The second is the path to file which contains node names listed in the order they are discovered in the input file (.nodes). e.g.:

    	node_1
	node_2
	...

- f :    Path to output folder the filename path is relative to. The default value is . (current folder).

Things To Note:

  • Input edge collection file is checked for duplicate edges, which are discarded. Self-loops are also discarded.
  • The output file does not contain any vertex labels, only their index in the .nodes file.
  • Both .graph and .nodes files are stored without headers to be used for hitting-time calculations.

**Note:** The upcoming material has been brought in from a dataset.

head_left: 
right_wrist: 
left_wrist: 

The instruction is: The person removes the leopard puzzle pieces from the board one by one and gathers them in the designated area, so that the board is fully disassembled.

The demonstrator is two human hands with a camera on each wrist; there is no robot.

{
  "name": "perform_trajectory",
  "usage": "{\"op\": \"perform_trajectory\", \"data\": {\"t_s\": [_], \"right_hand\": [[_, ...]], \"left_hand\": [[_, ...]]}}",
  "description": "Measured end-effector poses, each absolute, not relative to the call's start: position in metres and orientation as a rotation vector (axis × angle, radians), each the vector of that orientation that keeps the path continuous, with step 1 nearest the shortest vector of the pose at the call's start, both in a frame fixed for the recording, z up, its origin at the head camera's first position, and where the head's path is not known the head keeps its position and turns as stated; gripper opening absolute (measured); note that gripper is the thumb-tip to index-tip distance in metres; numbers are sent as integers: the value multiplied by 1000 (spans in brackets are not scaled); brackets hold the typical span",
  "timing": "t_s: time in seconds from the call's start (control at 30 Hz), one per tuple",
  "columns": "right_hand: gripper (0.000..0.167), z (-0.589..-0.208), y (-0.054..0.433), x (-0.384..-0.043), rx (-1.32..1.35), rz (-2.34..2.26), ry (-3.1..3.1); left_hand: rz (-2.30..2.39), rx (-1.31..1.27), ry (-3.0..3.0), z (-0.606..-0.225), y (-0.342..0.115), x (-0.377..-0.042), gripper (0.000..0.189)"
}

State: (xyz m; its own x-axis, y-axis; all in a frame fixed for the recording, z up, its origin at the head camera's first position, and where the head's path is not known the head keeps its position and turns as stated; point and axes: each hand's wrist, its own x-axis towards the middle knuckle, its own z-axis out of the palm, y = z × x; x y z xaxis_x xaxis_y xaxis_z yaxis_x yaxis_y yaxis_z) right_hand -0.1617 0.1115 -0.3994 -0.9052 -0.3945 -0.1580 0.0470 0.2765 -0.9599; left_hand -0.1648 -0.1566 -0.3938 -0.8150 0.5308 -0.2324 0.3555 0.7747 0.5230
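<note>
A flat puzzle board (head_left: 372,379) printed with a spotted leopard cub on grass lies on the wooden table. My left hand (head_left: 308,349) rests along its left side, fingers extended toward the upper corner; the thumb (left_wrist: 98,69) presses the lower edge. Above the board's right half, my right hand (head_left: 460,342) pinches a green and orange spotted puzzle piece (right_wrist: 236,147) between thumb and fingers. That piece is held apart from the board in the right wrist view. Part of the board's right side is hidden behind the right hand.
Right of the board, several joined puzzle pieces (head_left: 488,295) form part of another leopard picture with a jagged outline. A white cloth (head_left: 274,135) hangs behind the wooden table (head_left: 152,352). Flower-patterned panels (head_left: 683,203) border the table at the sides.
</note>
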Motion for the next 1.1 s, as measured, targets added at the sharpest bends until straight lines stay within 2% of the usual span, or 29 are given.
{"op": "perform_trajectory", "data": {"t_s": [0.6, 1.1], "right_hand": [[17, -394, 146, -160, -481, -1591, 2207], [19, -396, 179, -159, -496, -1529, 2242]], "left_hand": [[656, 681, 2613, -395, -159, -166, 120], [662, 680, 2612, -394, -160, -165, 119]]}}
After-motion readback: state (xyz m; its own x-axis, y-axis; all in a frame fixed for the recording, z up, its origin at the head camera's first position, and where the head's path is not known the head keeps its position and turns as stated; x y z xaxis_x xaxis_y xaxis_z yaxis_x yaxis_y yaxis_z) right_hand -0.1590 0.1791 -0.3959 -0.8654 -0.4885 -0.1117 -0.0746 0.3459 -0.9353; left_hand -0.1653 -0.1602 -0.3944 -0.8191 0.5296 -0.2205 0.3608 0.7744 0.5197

Step-2: getHTMatrixInversion

  • Inverts matrix A of size n x n and stores the result in B. It is based on gaussian elimination (elementary row transformations).
  • Returns 1 if the matrix is singular and no inverse exists. Otherwise it returns 0.

Usage:

./getHTMatrixInversion -i [input graph file] -o [output hitting times matrix file] -f [output folder]
Parameters Description
-i input graph file
-o output hitting times matrix file
-f output folder (optional)

- i :    This file needs to be in same format as .graph output of buildGraph binary
- o :    Matrix-structured output file in which pair-wise hitting times are stored. The extension assigned is .ht. All rows and columns represent vertices of the graph. Vertex names are not included (no header row/column) as the nodes are represented in the same order as in the .nodes file.
- f :    Path to output folder the filename path is relative to. The default value is . (current folder).

Things To Note:

  • The graph should be such that hitting times are calculable. If that is not the case, matrix inversion will fail due to singularity.
  • It is okay if the graph has multiple connected components.

Step-3: hitndrive

Usage:

./hitndrive -a [alterations file] -o [outlier file] -g [gene names file] -i [influence matrix] -f [output folder] -n [output filename] -l [alpha] -b [beta] -m [gamma]
Parameters Description
-a alterations file
-o outlier file
-g gene names file
-i influence matrix
-f output folder (optional)
-n output filename
-l alpha; (optional) default value is 1
-b beta
-m gamma

- a :    File containing list of sample IDs and name of the corresponding aberrant genes. Format is following:

	SampleID GeneName
	ID_1 Gene_1
	...
	ID_i Gene_j
	...

- o :    File containing list of sample IDs and names of the corresponding expression-outlier gene. Weights to the corresponding outlier gene should be in the third column. Set weights to 1 to obtain unweighted version. Format is following:

	SampleID GeneName Weight
	ID_1 Gene_1 Weight_1
	...
	ID_i Gene_j Weight_ij

- g :    File containing names of genes in the influence matrix. It is output of buildGraph binary
- i :    Output of getHTMatrixInversion binary
- f :    Path to output folder the filename path is relative to. The default value is .
- n :    Output filename for the .lp file. This file represents a CPLEX-format linear program whose solution gives influential driver genes given the input network, hitting-times, alteration and expression-outlier data.
- l :    Real number from interval [0, 1] representing fraction of expression-outliers to be covered in global. Tweak this number down if you are getting too many drivers and want to keep "problematic" expression-outliers aside.
- b :    Real number from interval [0, 1] representing fraction of top-weighted outliers to be covered per patient. This parameters ensures that the most important expression-outliers are explained by the chosen alteration events. Set to 0 if you wish all expression-outliers to be considered equally.
- m :    Real number from interval [0, 1] representing percentage of total incoming influence into an expression-outlier to be satisfied. This number is inversely proportional to the multi-hitting time distance from the selected set of drivers towards individual expression-outliers. Decrease this number to allow greater distances.

Things To Note:

  • Alterations and expression-outliers files contain header rows, which are discarded during input. If your file does not contain a header, then first row of data will get ignored.
  • Running the program in unweighted mode and with beta=0 (in case of uncertainty about importance of expression-outliers) will significantly increase the running time.